40% of Brazilians at Risk for Debt Defaults

Brazil’s consumers and merchants have found themselves sinking deeper and deeper into debt.

As Bloomberg News reported Sunday (May 28), 4 in 10 adults in Brazil are facing default, while overdue debts rose 18.4% last month from a year earlier.

The country’s household debt has for months hovered near record highs, the report said, citing data from Brazil’s central bank. The government has hiked interest rates around a dozen times, bringing headline inflation down to 4% after last year’s 12% apex.

According to Bloomberg, Brazil’s steep borrowing costs are also putting pressure on businesses that are having trouble financing loans against the backdrop of increased corporate bankruptcies.

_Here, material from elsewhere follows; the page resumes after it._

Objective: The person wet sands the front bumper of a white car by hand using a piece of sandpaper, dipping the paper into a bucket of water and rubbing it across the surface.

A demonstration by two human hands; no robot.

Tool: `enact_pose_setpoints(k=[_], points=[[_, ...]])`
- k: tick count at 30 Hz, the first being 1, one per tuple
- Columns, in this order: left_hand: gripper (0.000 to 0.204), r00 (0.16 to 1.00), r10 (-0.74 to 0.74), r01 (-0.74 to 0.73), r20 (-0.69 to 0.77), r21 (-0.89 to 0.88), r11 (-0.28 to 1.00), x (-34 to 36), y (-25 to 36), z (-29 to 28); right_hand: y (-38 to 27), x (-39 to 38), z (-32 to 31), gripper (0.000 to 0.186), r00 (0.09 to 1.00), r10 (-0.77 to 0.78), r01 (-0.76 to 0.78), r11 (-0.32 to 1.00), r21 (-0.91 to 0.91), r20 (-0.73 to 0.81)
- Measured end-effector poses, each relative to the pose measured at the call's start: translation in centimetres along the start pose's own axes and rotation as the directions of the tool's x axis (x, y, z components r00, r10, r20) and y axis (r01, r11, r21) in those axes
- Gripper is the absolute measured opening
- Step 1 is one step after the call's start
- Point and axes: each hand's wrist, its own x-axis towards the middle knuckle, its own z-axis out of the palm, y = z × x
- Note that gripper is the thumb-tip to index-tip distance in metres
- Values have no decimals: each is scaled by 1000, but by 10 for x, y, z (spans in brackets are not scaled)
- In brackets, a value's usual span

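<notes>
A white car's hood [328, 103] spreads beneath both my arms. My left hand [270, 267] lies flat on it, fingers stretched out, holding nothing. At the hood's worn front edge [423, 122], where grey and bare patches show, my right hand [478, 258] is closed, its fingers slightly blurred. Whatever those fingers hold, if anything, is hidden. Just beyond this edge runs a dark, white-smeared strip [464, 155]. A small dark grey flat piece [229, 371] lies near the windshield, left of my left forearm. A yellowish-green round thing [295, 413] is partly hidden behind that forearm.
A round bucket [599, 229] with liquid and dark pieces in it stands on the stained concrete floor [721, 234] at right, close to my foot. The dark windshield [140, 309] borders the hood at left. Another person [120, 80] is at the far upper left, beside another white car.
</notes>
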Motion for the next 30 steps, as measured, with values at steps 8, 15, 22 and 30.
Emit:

The situation has led to costlier local debt markets and a massive decline in new issuance among domestic and international capital markets, the report said.

The news comes as businesses in the U.S. are dealing with a stateside credit crunch, with just 25% of small and midsized businesses (SMBs) surveyed by PYMNTS saying they have access to more than 60 days of cash

Roughly a third of these business owners are tapping into personal credit cards to stay funded, while just 17% getting financing from banks.

On the consumer front, borrowers in the U.S. from all credit backgrounds are facing their own struggles, according to recent PYMNTS research that analyzes three groups: the credit secure, the credit marginalized (people who had been rejected from at least one credit product in the last 12 months) and the credit avoidant (those who have completely given up on credit).

PYMNTS research found that 16% of credit-secure consumers experienced unexpected life events that caused them to have trouble getting new lines of credit, while 25% missed payments as a result.

“To deal with these life events, consumers may be ignoring these possible pitfalls as charging continues to rise, possibly because there is little other choice,” PYMNTS wrote earlier this month. “This charge-first behavior was reflected in Mastercard’s recent earnings release, noting that in the U.S., dollar volumes gained 9% to reach $673 billion.”

American Express reported similar numbers, with U.S. consumer volumes up 16%, a figure that would seem like good news, if not for a corresponding rise in credit card charge-offs, from an average of 2.46% in February to 2.60% in March.

Meanwhile, the U.S. largest lenders wrote off $3.4 billion in bad loans during the first quarter of this year, a 73% increase year over year. 

Announcing JPMorgan’s earnings recently, Chairman and CEO Jamie Dimon noted, “The storm clouds that we have been monitoring for the past year remain on the horizon, and the banking industry turmoil adds to these risks.”